Identify all lines in the data containing the string "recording". Copy them out.

*** Information shown Section Begins ***

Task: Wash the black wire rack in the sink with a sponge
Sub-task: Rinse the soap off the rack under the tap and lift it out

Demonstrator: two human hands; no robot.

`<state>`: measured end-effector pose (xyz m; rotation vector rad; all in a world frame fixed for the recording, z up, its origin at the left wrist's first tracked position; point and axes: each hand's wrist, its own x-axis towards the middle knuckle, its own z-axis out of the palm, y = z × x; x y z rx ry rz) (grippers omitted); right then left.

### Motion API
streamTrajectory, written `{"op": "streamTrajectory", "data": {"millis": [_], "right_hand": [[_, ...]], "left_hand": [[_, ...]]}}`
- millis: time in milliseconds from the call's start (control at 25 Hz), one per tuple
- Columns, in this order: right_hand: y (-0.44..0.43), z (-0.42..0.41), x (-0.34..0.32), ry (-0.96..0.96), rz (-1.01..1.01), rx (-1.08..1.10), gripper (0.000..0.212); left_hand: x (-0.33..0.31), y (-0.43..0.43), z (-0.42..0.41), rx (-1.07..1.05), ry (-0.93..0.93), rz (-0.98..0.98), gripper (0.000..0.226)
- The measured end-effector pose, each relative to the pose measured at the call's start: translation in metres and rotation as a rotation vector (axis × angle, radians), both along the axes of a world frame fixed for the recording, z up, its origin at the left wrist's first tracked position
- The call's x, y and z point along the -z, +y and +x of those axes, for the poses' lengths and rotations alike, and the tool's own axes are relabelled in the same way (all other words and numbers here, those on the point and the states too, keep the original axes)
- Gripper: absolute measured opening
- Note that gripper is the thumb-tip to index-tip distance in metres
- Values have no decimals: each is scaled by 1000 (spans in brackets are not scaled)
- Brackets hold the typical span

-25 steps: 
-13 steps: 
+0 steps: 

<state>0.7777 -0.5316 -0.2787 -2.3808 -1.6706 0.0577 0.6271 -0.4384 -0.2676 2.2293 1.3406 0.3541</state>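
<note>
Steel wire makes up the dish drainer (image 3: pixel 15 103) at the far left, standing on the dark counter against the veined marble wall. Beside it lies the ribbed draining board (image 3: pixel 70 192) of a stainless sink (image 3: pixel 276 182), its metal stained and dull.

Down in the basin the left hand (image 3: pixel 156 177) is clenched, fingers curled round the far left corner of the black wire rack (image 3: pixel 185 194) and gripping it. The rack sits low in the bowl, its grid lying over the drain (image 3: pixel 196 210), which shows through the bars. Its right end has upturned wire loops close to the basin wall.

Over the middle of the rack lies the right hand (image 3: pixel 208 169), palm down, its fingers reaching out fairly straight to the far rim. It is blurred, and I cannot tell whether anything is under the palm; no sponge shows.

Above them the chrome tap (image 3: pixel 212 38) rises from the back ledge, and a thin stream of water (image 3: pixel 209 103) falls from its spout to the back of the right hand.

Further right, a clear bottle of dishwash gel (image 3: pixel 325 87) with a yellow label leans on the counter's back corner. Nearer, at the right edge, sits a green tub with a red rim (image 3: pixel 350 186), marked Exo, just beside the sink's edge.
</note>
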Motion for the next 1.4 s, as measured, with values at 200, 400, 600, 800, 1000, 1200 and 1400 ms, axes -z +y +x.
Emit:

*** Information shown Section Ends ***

= Output below =
`<state>`: measured end-effector pose (xyz m; rotation vector rad; all in a world frame fixed for the recording, z up, its origin at the left wrist's first tracked position; point and axes: each hand's wrist, its own x-axis towards the middle knuckle, its own z-axis out of the palm, y = z × x; x y z rx ry rz) (grippers omitted); right then left.
- The measured end-effector pose, each relative to the pose measured at the call's start: translation in metres and rotation as a rotation vector (axis × angle, radians), both along the axes of a world frame fixed for the recording, z up, its origin at the left wrist's first tracked position

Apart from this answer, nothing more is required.